What the exercise asks> The whole listing that follows, pictures excepted, should be printed again exactly as given.
Start of Dataset section
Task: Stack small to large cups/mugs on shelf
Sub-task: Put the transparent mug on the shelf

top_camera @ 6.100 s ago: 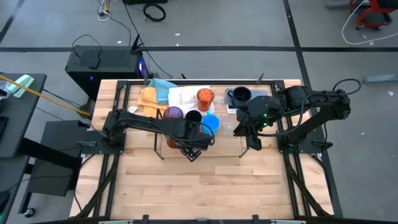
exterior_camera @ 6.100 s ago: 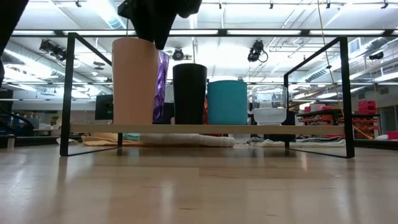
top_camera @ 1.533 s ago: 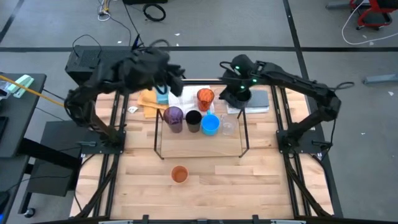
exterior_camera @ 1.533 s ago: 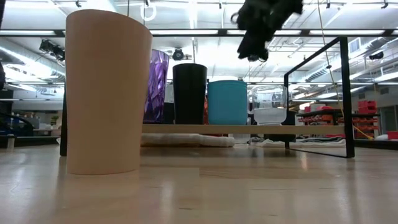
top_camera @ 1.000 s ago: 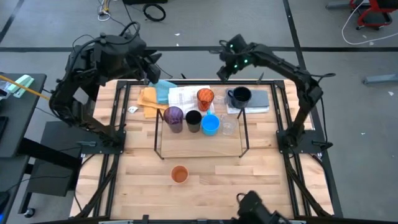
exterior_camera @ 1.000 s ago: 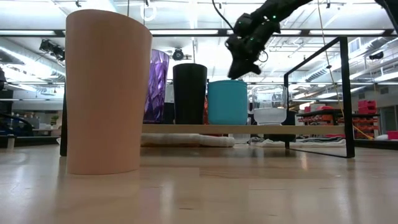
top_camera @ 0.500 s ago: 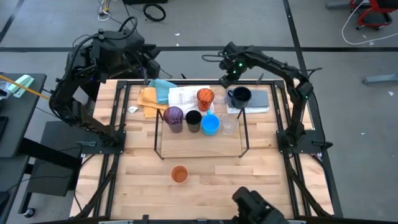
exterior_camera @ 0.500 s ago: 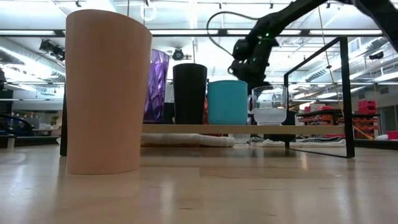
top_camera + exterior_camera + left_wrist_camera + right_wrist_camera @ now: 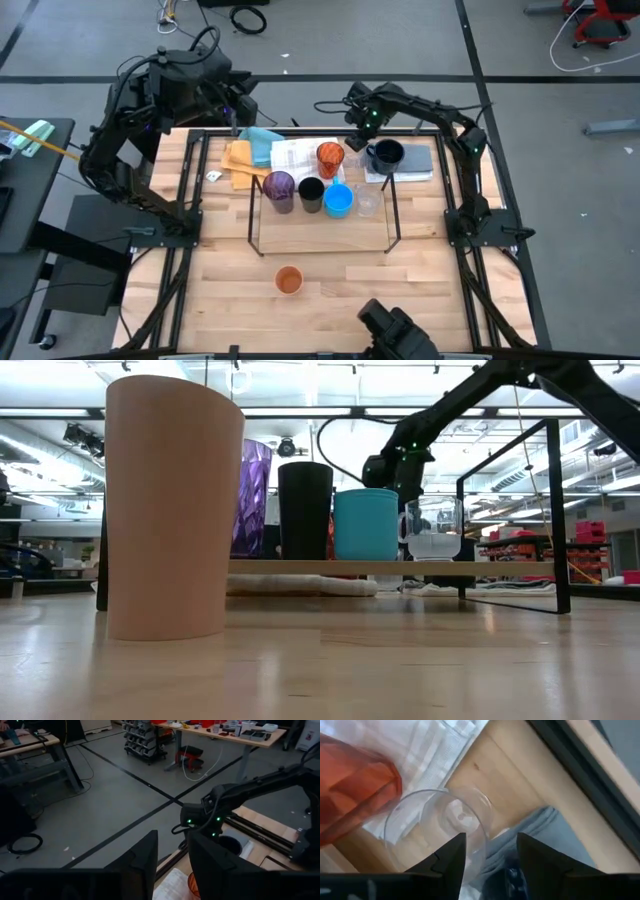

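On the shelf (image 9: 392,228) a purple cup (image 9: 279,187), a black cup (image 9: 311,190), a blue cup (image 9: 339,199) and a clear glass (image 9: 367,203) stand in a row. Behind it stand an orange cup (image 9: 330,157) and a navy mug (image 9: 388,153). Another clear glass (image 9: 437,827) stands between those two. My right gripper (image 9: 490,845) hangs open just above this glass, fingers pointing down, one finger over its rim. A second orange cup (image 9: 289,280) stands alone near the table's front. My left gripper (image 9: 172,850) is open, raised beyond the far left corner.
Folded cloths, orange (image 9: 238,160), teal (image 9: 262,142), white (image 9: 298,155) and grey (image 9: 415,160), lie along the far edge. A dark shape (image 9: 395,330) shows at the near edge. The wood between the shelf and the near orange cup is bare.
My right gripper has come from beyond the table's far edge, down and toward the near side, to just above the clear glass between the far orange cup and the navy mug. The dark shape at the near edge has shifted leftward.
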Action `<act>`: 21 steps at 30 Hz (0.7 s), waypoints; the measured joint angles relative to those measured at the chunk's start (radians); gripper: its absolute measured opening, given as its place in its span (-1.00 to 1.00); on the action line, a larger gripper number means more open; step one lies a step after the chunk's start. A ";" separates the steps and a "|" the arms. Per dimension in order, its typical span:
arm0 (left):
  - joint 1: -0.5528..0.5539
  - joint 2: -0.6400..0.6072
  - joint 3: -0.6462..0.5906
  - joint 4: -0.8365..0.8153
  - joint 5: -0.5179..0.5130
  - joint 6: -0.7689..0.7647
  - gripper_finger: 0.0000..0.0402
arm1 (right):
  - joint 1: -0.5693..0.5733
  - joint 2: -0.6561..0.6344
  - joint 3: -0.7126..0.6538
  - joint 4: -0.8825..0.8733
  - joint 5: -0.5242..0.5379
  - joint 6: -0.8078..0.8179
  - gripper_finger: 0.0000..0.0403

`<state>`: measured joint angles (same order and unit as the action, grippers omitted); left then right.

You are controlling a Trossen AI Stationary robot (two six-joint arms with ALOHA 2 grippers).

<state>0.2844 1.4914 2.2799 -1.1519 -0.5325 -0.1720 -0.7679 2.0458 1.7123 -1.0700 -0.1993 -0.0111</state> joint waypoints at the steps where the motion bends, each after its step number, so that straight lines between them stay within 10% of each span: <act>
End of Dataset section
Completed task>
Task: Stack small to large cups/mugs on shelf
Sub-task: Put the transparent mug on the shelf

top_camera @ 6.100 s ago: 
exterior_camera @ 6.100 s ago: 
top_camera @ 1.533 s ago: 
exterior_camera @ 1.533 s ago: 
top_camera @ 1.000 s ago: 
exterior_camera @ 1.000 s ago: 
top_camera @ 0.500 s ago: 
exterior_camera @ 0.500 s ago: 
top_camera + exterior_camera + left_wrist_camera + right_wrist_camera @ now: 

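On the shelf (image 9: 392,228) a purple cup (image 9: 279,187), a black cup (image 9: 311,190), a blue cup (image 9: 339,199) and a clear glass (image 9: 367,203) stand in a row. Behind it stand an orange cup (image 9: 330,157) and a navy mug (image 9: 388,153). Another clear glass (image 9: 437,827) stands between those two. My right gripper (image 9: 490,845) hangs open just above this glass, fingers pointing down, one finger over its rim. A second orange cup (image 9: 289,280) stands alone near the table's front. My left gripper (image 9: 172,850) is open, raised beyond the far left corner.
Folded cloths, orange (image 9: 238,160), teal (image 9: 262,142), white (image 9: 298,155) and grey (image 9: 415,160), lie along the far edge. A dark shape (image 9: 395,330) shows at the near edge. The wood between the shelf and the near orange cup is bare.
My right gripper has come from beyond the table's far edge, down and toward the near side, to just above the clear glass between the far orange cup and the navy mug. The dark shape at the near edge has shifted leftward.
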Action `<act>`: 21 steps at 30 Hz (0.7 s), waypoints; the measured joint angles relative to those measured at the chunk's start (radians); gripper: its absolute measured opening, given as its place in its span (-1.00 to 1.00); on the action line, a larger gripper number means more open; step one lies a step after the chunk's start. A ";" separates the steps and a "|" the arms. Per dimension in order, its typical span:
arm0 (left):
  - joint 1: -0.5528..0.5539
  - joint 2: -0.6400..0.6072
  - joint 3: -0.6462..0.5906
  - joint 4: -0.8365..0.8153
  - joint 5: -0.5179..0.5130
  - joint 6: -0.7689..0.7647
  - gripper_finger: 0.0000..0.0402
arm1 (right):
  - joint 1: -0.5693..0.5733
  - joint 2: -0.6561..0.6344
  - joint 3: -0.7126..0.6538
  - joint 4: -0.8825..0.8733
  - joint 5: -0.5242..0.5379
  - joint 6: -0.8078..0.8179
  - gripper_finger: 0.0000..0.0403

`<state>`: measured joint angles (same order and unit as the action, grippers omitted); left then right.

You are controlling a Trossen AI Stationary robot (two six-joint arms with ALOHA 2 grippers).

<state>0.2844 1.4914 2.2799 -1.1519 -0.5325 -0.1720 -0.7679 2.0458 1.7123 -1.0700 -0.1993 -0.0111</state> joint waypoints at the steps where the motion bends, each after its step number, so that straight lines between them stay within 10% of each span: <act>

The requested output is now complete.